Saturday, 2 April 2011

The Report by Jessica Francis Kane

In my lifetime there have been many human disasters here in the UK, often with the full horror of the events happening live on our TV screens and replayed for days in the newspapers. I remember well the horror of Hillsborough in 1989 and the Bradford City fire in 1985 - terrible events with images that were haunting.

It was not until I was sent a copy of The Report by Jessica Francis Kane via the Amazon Vine programme that I became aware of the terrible disaster that happened at Bethnal Green Tube Station in March 1943.  The station was being used as an air-raid shelter and that night 173 people were crushed to death as they were making their way down to the shelter.

Jessica Francis Kane's The Report is her fictional version of the events of that night, and of the following inquiry carried out by local magistrate Laurence Dunne.

The book begins in 1973, around the 30th anniversary of the disaster and Paul Barber is keen to make a commemorative TV documentary about the events of that night.  He approaches the now retired Dunne to seek an interview with him, to ask if he can shed any light on how he completed the inquiry report so quickly and why it was not published immediately.

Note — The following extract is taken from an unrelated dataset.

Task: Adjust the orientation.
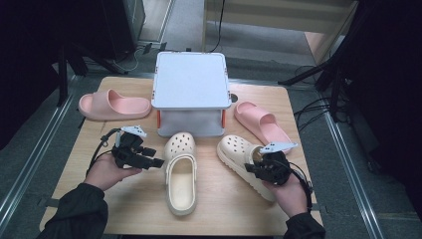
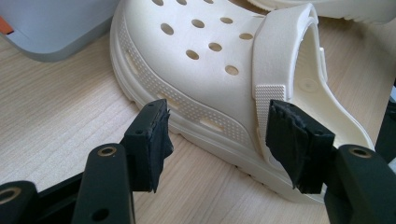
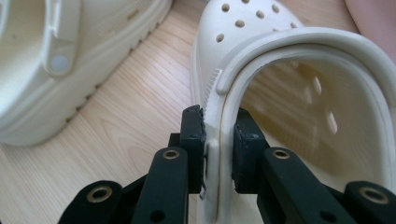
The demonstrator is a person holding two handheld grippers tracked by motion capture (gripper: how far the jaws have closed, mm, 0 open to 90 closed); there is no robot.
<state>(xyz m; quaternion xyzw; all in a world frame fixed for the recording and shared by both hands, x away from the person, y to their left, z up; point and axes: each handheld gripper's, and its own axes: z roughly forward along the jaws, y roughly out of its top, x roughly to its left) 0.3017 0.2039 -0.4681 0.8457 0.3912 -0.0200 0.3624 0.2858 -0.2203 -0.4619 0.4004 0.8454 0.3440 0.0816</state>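
Your left claw [image 1: 160, 163] stood open just short of the middle clog [image 1: 180, 172], whose long axis ran across its reach, while your right claw [image 1: 249, 169] pinched the other clog's [image 1: 238, 152] rim on the tabletop [image 1: 134, 209].

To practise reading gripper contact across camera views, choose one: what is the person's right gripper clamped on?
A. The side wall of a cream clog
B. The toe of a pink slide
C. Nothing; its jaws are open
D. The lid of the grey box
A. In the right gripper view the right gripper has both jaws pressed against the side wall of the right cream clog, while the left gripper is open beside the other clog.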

The novel goes back and forth - the build up of the actual event itself, and the terrible impact that the disaster had on the local people - the loss and the guilt and the feelings of a need for some sort of redemption.

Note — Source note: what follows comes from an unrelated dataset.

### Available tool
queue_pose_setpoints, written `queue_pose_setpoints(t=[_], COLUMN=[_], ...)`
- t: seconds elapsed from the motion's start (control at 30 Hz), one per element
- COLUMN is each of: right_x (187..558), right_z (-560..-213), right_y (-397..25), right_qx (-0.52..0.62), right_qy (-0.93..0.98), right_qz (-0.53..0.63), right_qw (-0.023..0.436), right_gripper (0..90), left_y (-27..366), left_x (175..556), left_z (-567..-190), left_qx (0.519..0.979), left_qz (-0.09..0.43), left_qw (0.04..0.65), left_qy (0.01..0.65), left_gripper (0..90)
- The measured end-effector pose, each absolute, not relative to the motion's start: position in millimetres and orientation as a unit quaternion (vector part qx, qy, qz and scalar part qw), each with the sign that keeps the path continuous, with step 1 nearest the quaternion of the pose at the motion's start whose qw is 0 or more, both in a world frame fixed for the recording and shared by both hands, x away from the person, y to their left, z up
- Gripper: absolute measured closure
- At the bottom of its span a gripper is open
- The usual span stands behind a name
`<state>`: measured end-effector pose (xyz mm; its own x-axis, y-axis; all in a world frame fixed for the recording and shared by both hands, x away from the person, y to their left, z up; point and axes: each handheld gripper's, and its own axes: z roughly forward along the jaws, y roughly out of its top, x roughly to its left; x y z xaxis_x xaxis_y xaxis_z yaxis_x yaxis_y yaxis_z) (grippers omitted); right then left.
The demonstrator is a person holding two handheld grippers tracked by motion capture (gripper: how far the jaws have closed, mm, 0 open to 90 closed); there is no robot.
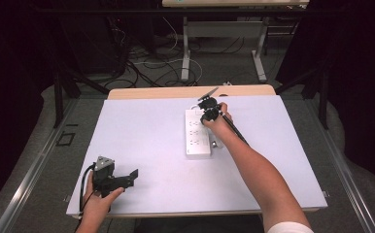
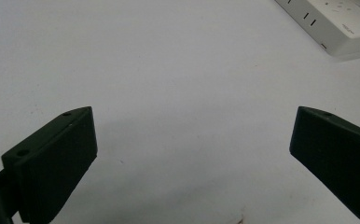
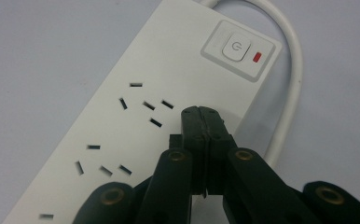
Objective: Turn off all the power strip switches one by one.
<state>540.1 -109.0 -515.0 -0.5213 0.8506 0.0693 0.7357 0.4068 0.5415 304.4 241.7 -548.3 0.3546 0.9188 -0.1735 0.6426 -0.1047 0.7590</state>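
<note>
A white power strip [image 1: 197,136] lies lengthwise in the middle of the white table [image 1: 142,126]. My right gripper [image 1: 207,114] hovers over its far end, held by a hand. In the right gripper view the right gripper [image 3: 201,116] is shut with nothing between its black jaws. Its tips sit just above the strip [image 3: 122,135], a short way from the white power button [image 3: 234,46] and the red light [image 3: 257,57]. My left gripper [image 1: 129,177] rests near the front left of the table, open and holding nothing. Its jaws stand wide apart [image 2: 194,135] over bare table.
The strip's white cable [image 3: 291,84] loops out past the switch end. A small grey object [image 1: 217,144] lies against the strip's right side. One corner of the strip [image 2: 341,28] is in the left gripper view. Desk legs and floor cables [image 1: 176,63] lie beyond the table.
</note>
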Motion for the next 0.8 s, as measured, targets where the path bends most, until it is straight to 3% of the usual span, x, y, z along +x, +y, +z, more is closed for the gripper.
queue_pose_setpoints(t=[0.8], right_x=[535.1], right_z=[-517.5], right_y=[-112.7], right_qx=[0.486], right_qy=[0.827], right_qz=[0.266], right_qw=[0.100], right_gripper=[90.0], left_y=[240.9], left_x=[304.0], left_z=[-548.1], left_qx=[0.725], left_qz=[0.177], left_qw=[0.392], left_qy=[0.538], left_gripper=[0.6])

The novel tells the facts but it's not a re-telling of the incident in the traditional way, it's a story that relays the feelings of that night, the panic, the fear, the terror and the tears.  Characters are built up and become so realistic that I struggle now to imagine just who in the story was real and who has been created to enhance the story.   I cared for the characters, I could almost feel their pain and their confusion and their anger and despair - wondering why this had happened, and how they would cope.
A book that makes you think about the blame culture that has grown in this world, about how people see events and how they perceive their own part in it.

An excellent debut novel and I look forward to reading more from this author.